LOF studies were performed by using the morpholino (MO) based knockdown strategy. Specificity of NanogMO was demonstrated in vitro by coupled transcription/translation assays with D.r. Nanog RNA and mutated Nanog (mut-Nanog) RNA, containing 11 silent mutations in the putative MO binding site, in the presence of NanogMO or an unrelated ctrlMO (Supplementary Fig. S2). Translation of D.r. Nanog RNA is blocked by NanogMO but not by ctrlMO. In addition, NanogMO cannot suppress translation of mut-Nanog RNA. NanogMO or ctrlMO were then injected in zebrafish embryos at one cell stage. Although NanogMO injection does not result in disturbed embryogenesis before gastrulation (data not shown), we found the epiboly progression to be strongly impaired in 99% of injected embryos (Fig. 3C, Supplementary Table S2C). Although the blastoderm continues to become thin and has almost covered the yolk cells at 90% epiboly in uninjected and ctrlMO injected embryos, the epiblast in the NanogMO injected embryos is strongly thickened and covered only approximately half of the yolk. Later on, NanogMO injected embryos die, whereas control siblings develop normally. To ensure that the phenotypes yielded by NanogMO injections are specific for Nanog depletion and not a toxic side effect of the NanogMO, we performed rescue experiments. In contrast to NanogMO injection alone, we found that NanogMO and mut-Nanog RNA co-injected embryos overcome critical stages and develop further (Supplementary Table S2C; see also Fig. 6A).
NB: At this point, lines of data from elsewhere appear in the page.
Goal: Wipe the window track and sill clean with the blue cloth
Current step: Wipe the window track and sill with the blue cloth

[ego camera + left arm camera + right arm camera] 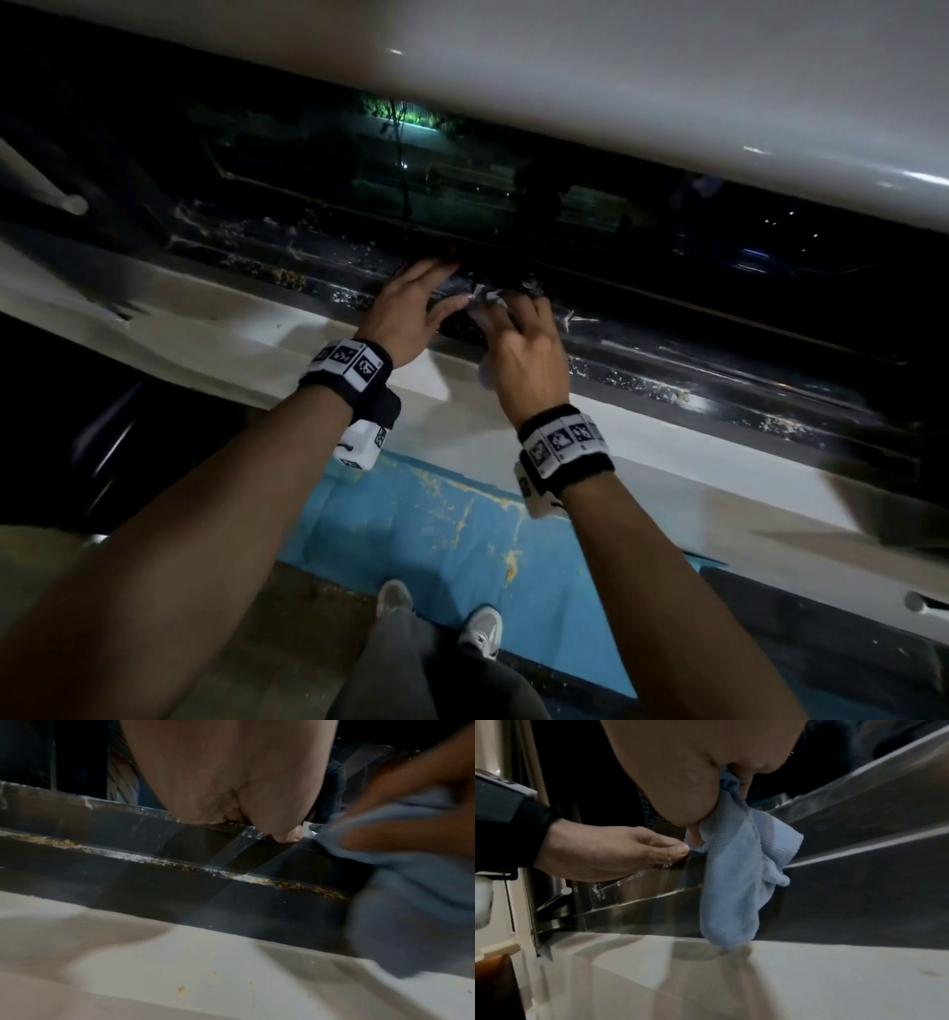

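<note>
The dark window track (719, 370) runs across the head view, with yellowish grit (295, 885) along its rails. Below it lies the white sill (180, 963), which carries a few yellow crumbs. My right hand (508, 313) grips the bunched blue cloth (736, 882) over the track. The cloth's loose end hangs down to the sill's edge. My left hand (431, 288) lies just left of it, fingers stretched onto the far rail. Its thumb (677, 850) touches the cloth's corner. The left wrist view shows the cloth (411, 882) at the right.
A glossy white window frame (616, 77) overhangs the track. Beyond the track is dark glass with night lights. A white rod (41, 180) sticks out at far left. Below the sill are a blue floor strip with yellow stains (436, 524) and my shoes (482, 627).
</note>
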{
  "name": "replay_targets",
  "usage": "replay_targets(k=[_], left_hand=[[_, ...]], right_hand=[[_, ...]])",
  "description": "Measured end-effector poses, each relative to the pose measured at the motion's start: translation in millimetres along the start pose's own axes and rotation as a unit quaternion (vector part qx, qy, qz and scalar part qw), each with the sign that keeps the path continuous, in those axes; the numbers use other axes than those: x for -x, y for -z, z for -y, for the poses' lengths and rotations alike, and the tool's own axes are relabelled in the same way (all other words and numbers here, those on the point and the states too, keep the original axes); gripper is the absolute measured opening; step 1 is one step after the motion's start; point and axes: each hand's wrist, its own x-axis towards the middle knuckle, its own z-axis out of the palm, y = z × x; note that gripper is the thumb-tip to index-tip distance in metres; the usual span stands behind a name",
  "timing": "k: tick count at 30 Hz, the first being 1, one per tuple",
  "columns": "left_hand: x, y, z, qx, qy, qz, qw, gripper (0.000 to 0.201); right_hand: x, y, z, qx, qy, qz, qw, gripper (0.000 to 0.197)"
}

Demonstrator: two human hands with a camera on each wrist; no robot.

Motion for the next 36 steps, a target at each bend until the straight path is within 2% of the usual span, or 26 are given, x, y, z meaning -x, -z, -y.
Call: replay_targets(k=[3, 6, 8, 11, 15, 18, 21, 24, 26, 29, 32, 36], left_hand=[[1, 3, -1, 0.003, 0.008, 0.002, 1.000, 0.057], [3, 1, -4, 0.003, 0.015, -0.001, 1.000, 0.057], [3, 1, -6, 0.001, 0.000, -0.006, 1.000, 0.054], [2, 5, -5, -0.004, -0.020, -0.005, 1.000, 0.049], [1, 8, -2, 0.007, -0.001, 0.008, 1.000, 0.054], [2, 5, -3, 0.009, 0.004, 0.009, 1.000, 0.054], [2, 8, -9, 0.004, 0.003, 0.010, 1.000, 0.052], [4, 15, -10, -0.010, -0.011, 0.022, 1.000, 0.052], [9, 22, -7, -0.011, -0.005, 0.025, 1.000, 0.053], [28, 30, 1, 0.004, 0.004, -0.006, 1.000, 0.056], [50, 31, -2, 0.023, -0.001, -0.048, 0.999, 0.054], [73, 31, -21, 0.078, 0.050, -0.120, 0.988, 0.039]], right_hand=[[30, 19, -31, -0.002, -0.010, -0.025, 1.000, 0.036], [26, 19, -25, 0.004, -0.051, -0.027, 0.998, 0.035], [6, 4, 0, 0.005, -0.028, -0.027, 0.999, 0.034], [-8, -1, 11, 0.002, 0.025, 0.012, 1.000, 0.047], [20, 17, -23, -0.007, -0.008, -0.018, 1.000, 0.033], [12, 11, -13, 0.011, -0.027, -0.003, 1.000, 0.034], [-8, 1, 11, -0.010, 0.002, 0.000, 1.000, 0.043], [0, 11, -1, -0.015, 0.020, -0.002, 1.000, 0.043], [14, 17, -16, -0.008, -0.001, -0.005, 1.000, 0.038], [9, 13, -2, -0.018, -0.056, -0.016, 0.998, 0.038], [-18, 9, 38, -0.060, -0.058, 0.003, 0.997, 0.030], [-36, 32, 57, -0.203, -0.111, 0.017, 0.973, 0.013]])
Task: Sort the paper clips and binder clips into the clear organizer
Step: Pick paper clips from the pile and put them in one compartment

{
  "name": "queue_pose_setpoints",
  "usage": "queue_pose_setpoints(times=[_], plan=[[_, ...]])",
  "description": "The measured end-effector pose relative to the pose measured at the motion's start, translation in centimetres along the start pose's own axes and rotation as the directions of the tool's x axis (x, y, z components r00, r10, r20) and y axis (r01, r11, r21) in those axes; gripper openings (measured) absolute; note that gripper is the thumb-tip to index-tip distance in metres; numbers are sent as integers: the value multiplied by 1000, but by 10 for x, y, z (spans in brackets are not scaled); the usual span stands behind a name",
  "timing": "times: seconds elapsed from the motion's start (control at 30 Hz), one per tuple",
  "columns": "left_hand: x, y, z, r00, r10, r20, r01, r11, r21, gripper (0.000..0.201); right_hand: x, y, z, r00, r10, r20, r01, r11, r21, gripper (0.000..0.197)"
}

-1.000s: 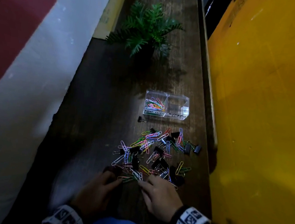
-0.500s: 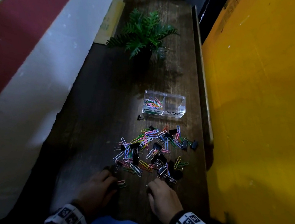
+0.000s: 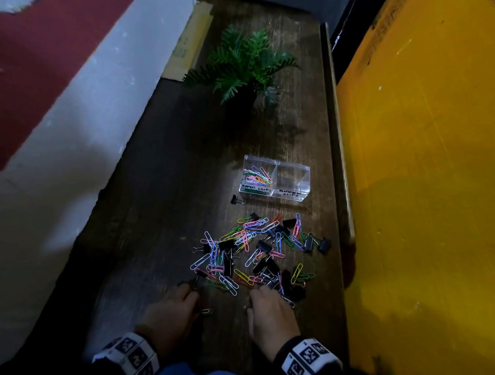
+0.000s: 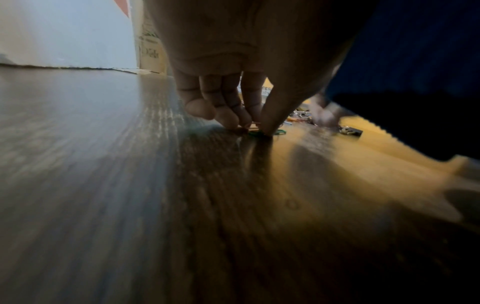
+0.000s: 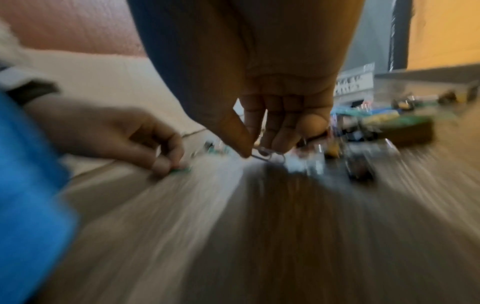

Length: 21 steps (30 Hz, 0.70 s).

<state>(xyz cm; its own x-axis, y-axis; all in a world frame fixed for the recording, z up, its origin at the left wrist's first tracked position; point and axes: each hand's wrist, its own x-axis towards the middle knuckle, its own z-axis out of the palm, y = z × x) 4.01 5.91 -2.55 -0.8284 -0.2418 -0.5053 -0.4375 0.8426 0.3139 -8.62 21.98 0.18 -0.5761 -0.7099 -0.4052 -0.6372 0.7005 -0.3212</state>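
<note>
Clips being picked off the near edge of the pile, one in each hand.

Paper clips (image 3: 246,240), thin coloured wire loops, lie tangled with black binder clips (image 3: 264,247) in a loose heap on the dark wood-grain surface (image 3: 159,207). The left hand (image 3: 168,311) pinches a green clip (image 4: 278,132) flat against the wood between thumb and fingertips; the right hand (image 3: 270,318) is curled on a silvery wire clip (image 5: 265,154), which looks just lifted, though blur hides the detail. The clear organizer (image 3: 306,179), a hard two-cell box with handwritten labels, sits beyond the heap: its left cell holds paper clips, its right cell looks bare. One binder clip (image 3: 236,199) lies apart just before it. Next, I judge, each hand must carry its clip over the heap to the labelled cell; slick wire calls for a firm pinch.
</note>
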Motion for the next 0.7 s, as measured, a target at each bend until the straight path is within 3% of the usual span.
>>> queue_pose_setpoints(times=[0.17, 0.4, 0.63, 0.7], plan=[[0, 1, -1, 999, 20, 26, -19, 1000, -7, 37, 29, -14, -31, 994, -34, -101, 36, 999, 15, 9], [2, -1, -5, 996, 48, 75, -49, 999, 19, 39, 61, -21, -39, 990, 24, 137, -11, 995, -97, 20], [5, -5, -1, 997, 64, 44, -61, 995, -79, 32, 67, -23, -45, 979, 77, 191, -45, 986, -162, 18], [6, -8, 1, 996, 86, 27, -81, 986, -146, 38, 68, -22, -45, 980, 64, 187, -32, 985, -172, 20]])
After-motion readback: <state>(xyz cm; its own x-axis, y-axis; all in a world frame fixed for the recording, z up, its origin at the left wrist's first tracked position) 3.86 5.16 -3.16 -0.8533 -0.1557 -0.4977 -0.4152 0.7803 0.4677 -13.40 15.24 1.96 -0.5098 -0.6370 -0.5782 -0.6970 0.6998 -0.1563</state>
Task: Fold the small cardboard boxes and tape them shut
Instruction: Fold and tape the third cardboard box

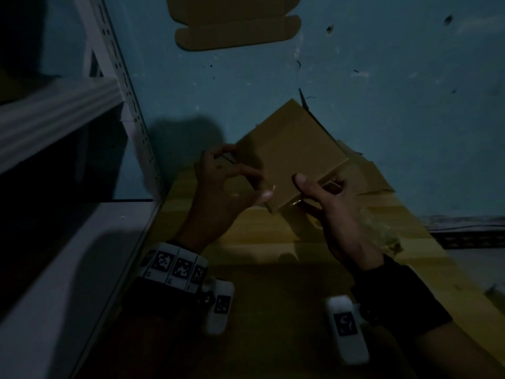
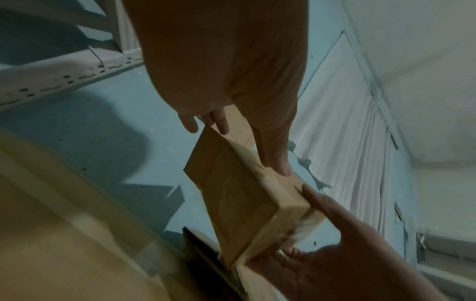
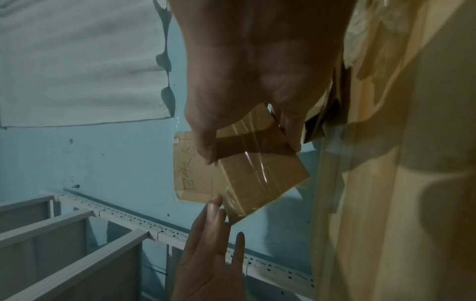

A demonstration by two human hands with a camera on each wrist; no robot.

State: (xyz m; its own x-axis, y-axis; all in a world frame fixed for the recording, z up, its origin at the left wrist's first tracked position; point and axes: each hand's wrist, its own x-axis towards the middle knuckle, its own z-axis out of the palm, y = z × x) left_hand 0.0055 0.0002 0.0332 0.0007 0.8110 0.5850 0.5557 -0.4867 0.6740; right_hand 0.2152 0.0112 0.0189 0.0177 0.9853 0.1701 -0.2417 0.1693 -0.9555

We also analyzed Nanog depleted embryos by in situ hybridization and RT-PCR for the expression of ventral marker genes, such as BMP4, Ved, and Vent (Fig. 3C, D; Supplementary Tables S2D and S3B). Although BMP4 expression, responsible for the specification of ventro-posterior cell fate in the late phase of BMP signaling [54], is almost unaffected, the maternally expressed Ved [55] is strongly repressed. In addition, Vent and Vox, which are transcribed at midblastula transition (MBT), are decreased in Nanog depleted embryos. Gata4 and Gata6 expression is also decreased (Fig. 3D). We further observe in Nanog depleted embryos a repression of Gsc and Pou2, confirming the results that Nanog overexpression can activate Gsc and Pou2 expression (Fig. 3B, D). This is in contrast to medaka, where Nanog depletion has no influence on Oct4 expression level [27]. In addition, Pax2a and Cxcr4b, which were repressed by overexpression, are strongly upregulated in Nanog depleted embryos (Fig. 3B, D).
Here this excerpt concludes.